Maioria dos brasileiros tem dificuldade de economizar, diz SPC

Apenas 30% dos brasileiros conseguiram terminar o mês de novembro do último ano com dinheiro sobrando. Mais de 66% dos brasileiros das classes A e B, com renda mensal de cerca de cinco salários mínimos, não conseguiram guardar parte do seu orçamento. Os dados, divulgados no final de janeiro, foram revelados pelo Serviço de Proteção ao Crédito (SPC Brasil).

Considerando todas as classes sociais, somente 20% conseguiram poupar dinheiro, frente a 70% de pessoas que não conseguiram poupar nada. Em relação aos que conseguiram sobras na renda de novembro, a média do valor guardado é de R$ 400,57.

O consumidor deve ter ciência de que controlar seu orçamento pode fazer a diferença no fim do mês. É o que alerta Marcela Kawauti, economista-chefe do SPC Brasil, em entrevista à Agência Brasil, onde explica que o ideal não é guardar somente o que resta no final do mês, mas sim reservar sempre uma quantia fixa.

Mesmo assim, a pesquisa indicou que, entre os poupadores, apenas 5% guardam o mesmo valor todos os meses, e cerca de 35% reserva apenas o que sobra após pagar as contas no mês.
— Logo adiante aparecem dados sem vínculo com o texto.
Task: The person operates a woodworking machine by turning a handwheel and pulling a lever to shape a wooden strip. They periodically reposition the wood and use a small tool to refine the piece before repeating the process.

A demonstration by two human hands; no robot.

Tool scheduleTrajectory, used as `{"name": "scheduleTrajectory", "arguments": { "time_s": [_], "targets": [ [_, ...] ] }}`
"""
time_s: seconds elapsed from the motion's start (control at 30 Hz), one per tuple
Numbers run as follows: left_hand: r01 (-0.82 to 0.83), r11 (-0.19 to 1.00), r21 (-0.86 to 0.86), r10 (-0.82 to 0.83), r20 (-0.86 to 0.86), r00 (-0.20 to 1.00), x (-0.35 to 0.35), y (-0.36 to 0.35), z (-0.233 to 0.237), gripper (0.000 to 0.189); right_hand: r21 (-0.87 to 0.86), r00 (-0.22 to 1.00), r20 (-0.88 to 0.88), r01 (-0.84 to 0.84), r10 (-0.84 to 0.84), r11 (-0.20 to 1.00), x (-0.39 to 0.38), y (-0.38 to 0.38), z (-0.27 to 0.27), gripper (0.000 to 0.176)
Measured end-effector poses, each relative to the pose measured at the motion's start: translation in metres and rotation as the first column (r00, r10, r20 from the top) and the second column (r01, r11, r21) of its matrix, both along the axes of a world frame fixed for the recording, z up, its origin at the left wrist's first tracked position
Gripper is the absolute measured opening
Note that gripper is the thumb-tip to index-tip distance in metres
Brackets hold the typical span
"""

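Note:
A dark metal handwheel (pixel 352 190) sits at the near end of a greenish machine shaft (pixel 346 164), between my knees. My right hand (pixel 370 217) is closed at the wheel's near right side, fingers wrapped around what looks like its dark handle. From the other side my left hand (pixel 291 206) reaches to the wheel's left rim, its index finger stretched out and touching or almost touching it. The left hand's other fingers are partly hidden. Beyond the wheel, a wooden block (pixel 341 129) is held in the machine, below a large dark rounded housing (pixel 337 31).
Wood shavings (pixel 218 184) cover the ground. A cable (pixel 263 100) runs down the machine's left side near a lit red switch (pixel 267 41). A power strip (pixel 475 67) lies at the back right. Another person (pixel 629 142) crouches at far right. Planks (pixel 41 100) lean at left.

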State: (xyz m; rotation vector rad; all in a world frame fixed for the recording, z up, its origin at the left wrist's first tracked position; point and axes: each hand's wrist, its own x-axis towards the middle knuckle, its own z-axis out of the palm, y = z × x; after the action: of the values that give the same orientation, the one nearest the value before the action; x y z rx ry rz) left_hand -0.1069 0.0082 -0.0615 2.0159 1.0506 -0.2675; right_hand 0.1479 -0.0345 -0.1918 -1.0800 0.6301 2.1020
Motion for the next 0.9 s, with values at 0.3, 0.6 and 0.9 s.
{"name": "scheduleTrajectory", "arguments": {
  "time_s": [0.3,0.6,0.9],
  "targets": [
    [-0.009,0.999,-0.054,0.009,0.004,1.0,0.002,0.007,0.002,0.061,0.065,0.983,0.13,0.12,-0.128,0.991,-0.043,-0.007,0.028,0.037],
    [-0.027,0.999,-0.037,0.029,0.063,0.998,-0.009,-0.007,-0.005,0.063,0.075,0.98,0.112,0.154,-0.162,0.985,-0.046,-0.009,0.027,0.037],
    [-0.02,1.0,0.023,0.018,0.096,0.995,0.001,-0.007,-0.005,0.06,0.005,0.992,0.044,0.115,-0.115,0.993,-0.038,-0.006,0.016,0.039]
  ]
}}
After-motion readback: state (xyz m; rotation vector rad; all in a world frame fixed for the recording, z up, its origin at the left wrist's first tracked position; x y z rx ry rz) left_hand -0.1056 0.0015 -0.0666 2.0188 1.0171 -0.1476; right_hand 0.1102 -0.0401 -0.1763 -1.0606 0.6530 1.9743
Para investir nas sobras do mês, 60% das pessoas preferem utilizar a caderneta de poupança, seguido de 18% que preferem guardar o dinheiro em casa, 13% em fundos de investimento, 10% em previdência privada, 8% em certificados de depósito bancário, 4% no Tesouro Direto e 2% em dólar, apurou o Indicador Mensal de Reserva Financeira.

Dados da pesquisa indicam que quem guarda o dinheiro em casa prefere este método pela liquidez, ou seja, pela facilidade de utilizar este dinheiro quando necessário. A segurança também foi um fator mencionado.

Um pouco mais de um terço das pessoas reservam parte do seu orçamento para suprir eventuais emergências (34%), como uma doença ou morte de um familiar. Para 32%, o objetivo principal é garantir a estabilidade familiar no futuro, 28% para cobrir um eventual desemprego e 11% para garantir tranquilidade na aposentadoria.

Os dados também revelam que quatro (42%), a cada 10 brasileiros com reserva financeira, precisaram retirar parte desses recursos para suprir eventuais contas domésticas (13%) ou dívidas (9%).